## Exercise details
The pictures get dropped, while every remaining part of the listing is copied exactly.
[Exercise data Boundary: Start]
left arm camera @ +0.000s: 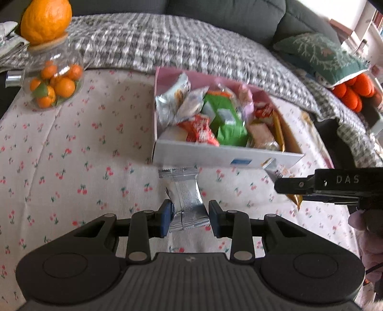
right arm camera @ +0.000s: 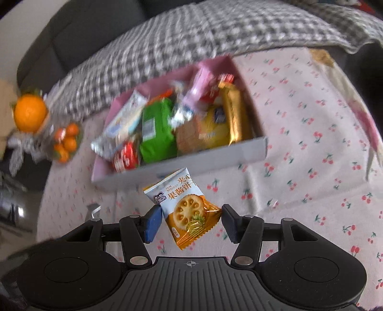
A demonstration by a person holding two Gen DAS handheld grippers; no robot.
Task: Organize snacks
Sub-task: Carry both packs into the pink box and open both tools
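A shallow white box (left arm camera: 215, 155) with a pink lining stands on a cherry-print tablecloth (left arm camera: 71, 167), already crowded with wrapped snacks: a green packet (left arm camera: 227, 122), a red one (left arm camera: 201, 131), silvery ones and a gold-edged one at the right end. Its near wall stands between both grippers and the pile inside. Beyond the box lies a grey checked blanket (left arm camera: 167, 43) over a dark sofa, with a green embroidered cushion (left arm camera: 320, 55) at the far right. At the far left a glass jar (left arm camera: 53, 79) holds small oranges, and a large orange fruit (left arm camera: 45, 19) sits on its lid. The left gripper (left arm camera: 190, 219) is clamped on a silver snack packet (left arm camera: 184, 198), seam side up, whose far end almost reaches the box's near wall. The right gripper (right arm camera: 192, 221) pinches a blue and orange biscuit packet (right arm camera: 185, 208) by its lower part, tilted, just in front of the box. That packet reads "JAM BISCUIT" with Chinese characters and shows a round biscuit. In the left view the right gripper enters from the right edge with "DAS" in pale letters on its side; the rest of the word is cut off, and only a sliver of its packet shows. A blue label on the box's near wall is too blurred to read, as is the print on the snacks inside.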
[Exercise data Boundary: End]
## Your response
left arm camera @ +0.000s: 
right arm camera @ +0.000s: 
A demonstration by a person holding two Gen DAS handheld grippers; no robot.
Task: Organize snacks
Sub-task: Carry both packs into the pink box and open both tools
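A shallow white box (left arm camera: 215, 155) with a pink lining stands on a cherry-print tablecloth (left arm camera: 71, 167), already crowded with wrapped snacks: a green packet (left arm camera: 227, 122), a red one (left arm camera: 201, 131), silvery ones and a gold-edged one at the right end. Its near wall stands between both grippers and the pile inside. Beyond the box lies a grey checked blanket (left arm camera: 167, 43) over a dark sofa, with a green embroidered cushion (left arm camera: 320, 55) at the far right. At the far left a glass jar (left arm camera: 53, 79) holds small oranges, and a large orange fruit (left arm camera: 45, 19) sits on its lid. The left gripper (left arm camera: 190, 219) is clamped on a silver snack packet (left arm camera: 184, 198), seam side up, whose far end almost reaches the box's near wall. The right gripper (right arm camera: 192, 221) pinches a blue and orange biscuit packet (right arm camera: 185, 208) by its lower part, tilted, just in front of the box. That packet reads "JAM BISCUIT" with Chinese characters and shows a round biscuit. In the left view the right gripper enters from the right edge with "DAS" in pale letters on its side; the rest of the word is cut off, and only a sliver of its packet shows. A blue label on the box's near wall is too blurred to read, as is the print on the snacks inside.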

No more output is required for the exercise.